The implications of the theory of evolution for man’s place in nature were obvious. Darwin himself noted that “the conclusion that man is the co-descendant with other species of some ancient, lower, and extinct form is not in any degree new. Lamarck long ago came to this conclusion, which has lately been maintained by several eminent naturalists and philosophers; for instance, by Wallace, Huxley, Lyell, Vogt, Lubbock, Buchner, Rolle, &c., and especially Haeckel.”

In the eighteenth century, de Lamettrie had classified man as an animal in L ‘Homme Machine (1748). Linnaeus (1707–1778) had classified man with the manlike apes as Anthropomorpha. T. H. Huxley in his famous “Man’s Relations to Lower Animals,” begins his account by looking at the development of a dog’s egg, and then concludes that

The history of the development of any other vertebrate animal, Lizard, Snake, Frog, or Fish, tells the same story. There is always, to begin with, an egg having the same essential structure as that of the Dog:—the yolk of that egg always undergoes division, or “segmentation”;…the ultimate products of that segmentation constitute the building materials for the body of the young animal; and this is built up round a primitive groove, in the floor of which a notochord is developed. Furthermore, there is a period in which the young of all these animals resemble one another, not merely in outward form, but in all essentials of structure, so closely, that the differences between them are inconsiderable, while, in their subsequent course, they diverge more and more widely from one another.

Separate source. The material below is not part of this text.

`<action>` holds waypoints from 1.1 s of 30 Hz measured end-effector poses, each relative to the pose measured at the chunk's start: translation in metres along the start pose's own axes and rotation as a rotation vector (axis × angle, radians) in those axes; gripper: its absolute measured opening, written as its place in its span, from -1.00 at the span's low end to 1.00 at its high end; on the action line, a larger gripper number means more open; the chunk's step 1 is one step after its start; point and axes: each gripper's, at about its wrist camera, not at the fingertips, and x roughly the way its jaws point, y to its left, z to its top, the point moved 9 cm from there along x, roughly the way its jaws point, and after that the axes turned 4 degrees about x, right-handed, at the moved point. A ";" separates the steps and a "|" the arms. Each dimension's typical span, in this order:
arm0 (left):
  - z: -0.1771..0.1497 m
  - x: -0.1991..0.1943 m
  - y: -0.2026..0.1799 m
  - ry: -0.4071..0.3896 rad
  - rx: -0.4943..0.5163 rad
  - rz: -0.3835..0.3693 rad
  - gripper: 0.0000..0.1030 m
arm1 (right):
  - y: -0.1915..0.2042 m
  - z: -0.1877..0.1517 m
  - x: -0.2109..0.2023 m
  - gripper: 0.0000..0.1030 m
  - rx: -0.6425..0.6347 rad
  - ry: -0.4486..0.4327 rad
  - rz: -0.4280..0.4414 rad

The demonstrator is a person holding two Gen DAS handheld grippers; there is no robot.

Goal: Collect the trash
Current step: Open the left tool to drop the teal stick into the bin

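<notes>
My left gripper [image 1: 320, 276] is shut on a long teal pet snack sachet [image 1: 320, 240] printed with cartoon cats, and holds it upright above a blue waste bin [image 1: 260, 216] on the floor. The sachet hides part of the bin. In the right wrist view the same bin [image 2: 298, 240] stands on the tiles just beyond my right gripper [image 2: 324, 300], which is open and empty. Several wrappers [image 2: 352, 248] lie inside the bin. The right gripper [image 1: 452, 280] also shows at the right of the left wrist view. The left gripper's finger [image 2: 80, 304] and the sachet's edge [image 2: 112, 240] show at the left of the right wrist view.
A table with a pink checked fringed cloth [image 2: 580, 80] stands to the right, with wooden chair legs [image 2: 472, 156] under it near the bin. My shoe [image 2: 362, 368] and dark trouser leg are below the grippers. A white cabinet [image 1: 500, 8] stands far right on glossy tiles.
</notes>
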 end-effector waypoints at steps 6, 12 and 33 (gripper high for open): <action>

Thus the study of development affords a clear test of closeness of structural affinity, and one turns with impatience to inquire what results are yielded by the study of the development of Man. Is he something apart? Does he originate in a totally different way from Dog, Bird, Frog, and Fish, thus justifying those who assert him to have no place in nature and no real affinity with the lower world of animal life? Or does he originate in a similar germ, pass through the same slow and gradually progressive modifications—depend on the same contrivances for protection and nutrition, and finally enter the world by the help of the same mechanism? The reply is not doubtful for a moment, and has not been doubtful any time these thirty years. Without question, the mode of origin and the early stages of the development of man are identical with those of the animals immediately below him in the scale:—without a doubt, in these respects, he is far nearer the Apes, than the Apes are to the Dog.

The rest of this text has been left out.